''The 'social costs' are too great!'' ''We would have found out anyway!'' ''The safety of the many is at stake!''
As the curtain rolls up Oct. 1 on the 1984-85 session of the US Supreme Court , during which a new round of criminal-justice cases will be heard, these exit lines still echo from last term. They refer to key cases in which the high tribunal cut back on defendants' rights, applying alternatively a cost-benefit analysis, an ''inevitable discovery'' thesis, and a public-protection rationale.
But more important, these decisions more than hint at a whole new direction in the area of civil liberties - where the rights of the accused now are generally subordinated to concern for the protection of the innocent.
If opinion polls are right, most of the American public is applauding. They have too often been victimized by criminals; they have been frustrated with what they view as a tediously slow and sometimes ineffective criminal-justice system; they are appalled by what seem greater protections for the accused than for the targets of crime. And they want action!
The courts, particularly the US Supreme Court, are reacting. But the question is: Might they not overeact? And if they do, is there not a danger that they will snuff out individual rights long guaranteed by the Constitution?
This could well happen, if it hasn't already, say civil libertarians, who liken curtailment of the rights of the accused to the ''dismantling'' of the Statue of Liberty. Law-and-order conservatives are quick to point out, however, that Miss Liberty is not being permanently dismembered. She is merely undergoing needed refurbishing, they say, just as ''outdated'' criminal-justice rulings have been recently overhauled.
This dichotomy of views is heard in the ongoing debate on criminal justice, on the eve of the new Supreme Court session. If last term's rulings regarding admission of evidence and rights of the accused are merely a ''refurbishing,'' or a rebalancing, of the scales of justice, there is little danger of constitutional erosion and permanent infringement on individual rights. But if they signal the start of a judicial ''dismantling'' of liberties for the accused - on the pretext of protecting society as a whole - there is cause for concern.

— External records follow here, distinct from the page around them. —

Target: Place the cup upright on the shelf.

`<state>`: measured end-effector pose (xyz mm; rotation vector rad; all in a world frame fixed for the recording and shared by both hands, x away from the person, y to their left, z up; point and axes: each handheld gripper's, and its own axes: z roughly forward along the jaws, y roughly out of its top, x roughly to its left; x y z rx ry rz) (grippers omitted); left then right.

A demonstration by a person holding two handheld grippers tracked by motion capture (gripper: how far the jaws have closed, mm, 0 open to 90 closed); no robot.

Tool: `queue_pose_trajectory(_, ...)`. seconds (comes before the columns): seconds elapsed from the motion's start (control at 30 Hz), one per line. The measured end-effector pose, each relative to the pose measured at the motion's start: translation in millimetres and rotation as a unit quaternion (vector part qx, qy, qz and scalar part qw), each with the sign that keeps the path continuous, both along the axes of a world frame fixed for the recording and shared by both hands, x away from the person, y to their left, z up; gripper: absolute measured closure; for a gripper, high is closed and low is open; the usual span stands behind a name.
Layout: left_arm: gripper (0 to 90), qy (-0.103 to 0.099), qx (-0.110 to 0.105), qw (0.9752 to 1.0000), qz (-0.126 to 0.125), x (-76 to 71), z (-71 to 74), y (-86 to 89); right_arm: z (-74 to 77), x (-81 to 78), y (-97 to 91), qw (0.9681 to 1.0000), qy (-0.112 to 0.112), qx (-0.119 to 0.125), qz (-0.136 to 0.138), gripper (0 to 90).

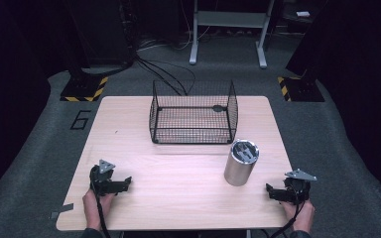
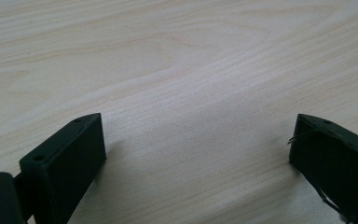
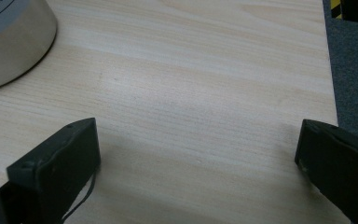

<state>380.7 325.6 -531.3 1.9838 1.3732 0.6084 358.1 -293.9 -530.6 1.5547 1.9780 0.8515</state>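
A black wire basket [image 1: 193, 113] stands at the back middle of the wooden table [image 1: 178, 168]. A metal cylinder [image 1: 241, 162] with dark utensils in it stands in front of the basket's right corner; its base [image 3: 9, 42] is at the upper left of the right gripper view. My left gripper [image 1: 127, 182] rests near the front left, held by a hand, jaws wide apart over bare wood [image 2: 196, 126]. My right gripper [image 1: 269, 191] rests at the front right, jaws also wide apart with nothing between them [image 3: 196, 140].
The table's right edge [image 3: 328, 70] lies close beside the right gripper, with grey carpet beyond. Behind the table are cables, a desk frame [image 1: 228, 29] and two yellow-black striped stand bases [image 1: 83, 89].
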Motion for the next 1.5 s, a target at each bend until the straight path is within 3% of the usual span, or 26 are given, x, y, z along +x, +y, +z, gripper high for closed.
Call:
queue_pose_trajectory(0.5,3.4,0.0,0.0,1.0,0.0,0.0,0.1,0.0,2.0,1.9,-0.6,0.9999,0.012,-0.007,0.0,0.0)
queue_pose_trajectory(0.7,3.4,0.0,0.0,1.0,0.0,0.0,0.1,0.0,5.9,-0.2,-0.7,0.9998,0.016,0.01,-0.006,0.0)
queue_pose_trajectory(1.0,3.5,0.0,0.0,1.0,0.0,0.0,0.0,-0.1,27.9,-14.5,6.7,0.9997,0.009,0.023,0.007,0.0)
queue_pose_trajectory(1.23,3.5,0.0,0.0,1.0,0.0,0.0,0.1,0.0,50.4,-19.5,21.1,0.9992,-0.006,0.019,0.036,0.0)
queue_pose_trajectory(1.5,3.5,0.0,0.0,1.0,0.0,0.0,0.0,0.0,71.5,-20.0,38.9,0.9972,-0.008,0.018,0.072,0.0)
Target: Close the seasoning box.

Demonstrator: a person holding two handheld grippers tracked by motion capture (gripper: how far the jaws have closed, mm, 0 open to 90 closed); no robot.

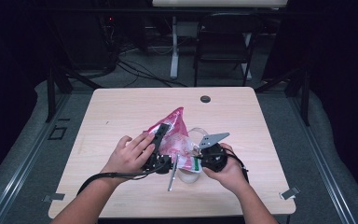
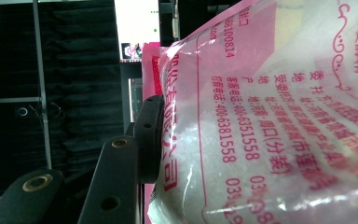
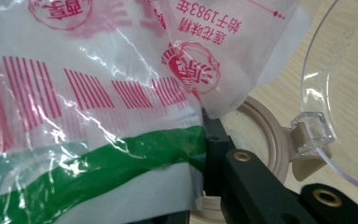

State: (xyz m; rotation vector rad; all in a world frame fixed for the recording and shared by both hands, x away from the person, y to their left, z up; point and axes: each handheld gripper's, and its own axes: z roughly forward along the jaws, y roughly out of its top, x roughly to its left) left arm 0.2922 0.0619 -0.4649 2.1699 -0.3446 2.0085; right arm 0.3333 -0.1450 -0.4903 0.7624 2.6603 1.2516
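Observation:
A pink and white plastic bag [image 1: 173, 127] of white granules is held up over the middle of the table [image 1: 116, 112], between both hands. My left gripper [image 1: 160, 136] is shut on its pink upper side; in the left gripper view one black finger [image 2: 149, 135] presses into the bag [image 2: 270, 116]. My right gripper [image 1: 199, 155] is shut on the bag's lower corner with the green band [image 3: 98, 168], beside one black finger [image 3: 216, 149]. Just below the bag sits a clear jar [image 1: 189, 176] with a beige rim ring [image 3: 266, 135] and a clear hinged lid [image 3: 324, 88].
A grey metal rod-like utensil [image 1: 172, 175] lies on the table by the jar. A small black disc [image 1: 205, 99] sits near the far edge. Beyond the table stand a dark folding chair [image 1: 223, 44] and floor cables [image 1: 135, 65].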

More specifically, if the court's decision last term to provide a ''good faith'' exception to the so-called exclusionary rule (which bans from the courtroom evidence illegally or improperly gathered by the police) paves the way for eventual abolition of the exclusionary rule, then it is no longer a ''refurbishing'' but a ''dismantling.''
This ruling was based, at least in part, on a ''cost benefit'' analysis. Associate Justice Byron R. White, writing for the court's majority, stressed the ''substantial social costs'' exacted by the exclusionary rule: ''... When law enforcement officials have acted in objective good faith or their transgressions have been minor, the magnitude of the benefit conferred on such guilty defendants offends basic concepts of the criminal justice system.''
Similarly, the so-called ''inevitable discovery'' precept, if not employed judiciously, could lead to reckless police investigations. Up to last term, improper law enforcement procedures were grounds for dismissal of a case, or at least the barring of certain evidence. In theory, this was a powerful deterrent to police misconduct. But the majority of the court - led by Chief Justice Warren E. Burger - held that, if the spuriously gathered evidence would have been ''inevitably'' found in another manner by lawful means, then it should not be excluded.
Further, if newly enacted restrictions on the so-called Miranda warnings (reading suspects their rights against self-incrimination) are just the beginning of even broader curtailments of these Fifth Amendment protections, one would have to view the situation as more than just a constitutional refurbishing. In an arrest case, Associate Justice William Rehnquist ruled that ''public safety'' considerations may sometimes justify a delay in or the setting aside of the reading of rights to a suspect.
These decisions, as might be expected, have brought sharp criticism from liberals and civil libertarians. Among them, the court's own Associate Justices Thurgood Marshall and John Paul Stevens, who increasingly find themselves voting with the minority in criminal-justice matters. Justice Marshall has taken his brethren to task for leaving constitutional rights unprotected and eroding faith in the law. He says many of the court's opinions during the last term ''illustrate a very disturbing pattern'' of denying victims of constitutional violations any effective remedy in the courts.
And Justice Stevens last summer accused the high court's majority of reaching beyond the court's judicial authority in order to attain conservative results.
This term, the actions of the court - particularly in the area of criminal justice - will be under particularly close scrutiny. One hopes the justices will employ a concept they have embraced for others - and act squarely in ''good faith'' with the US Constitution.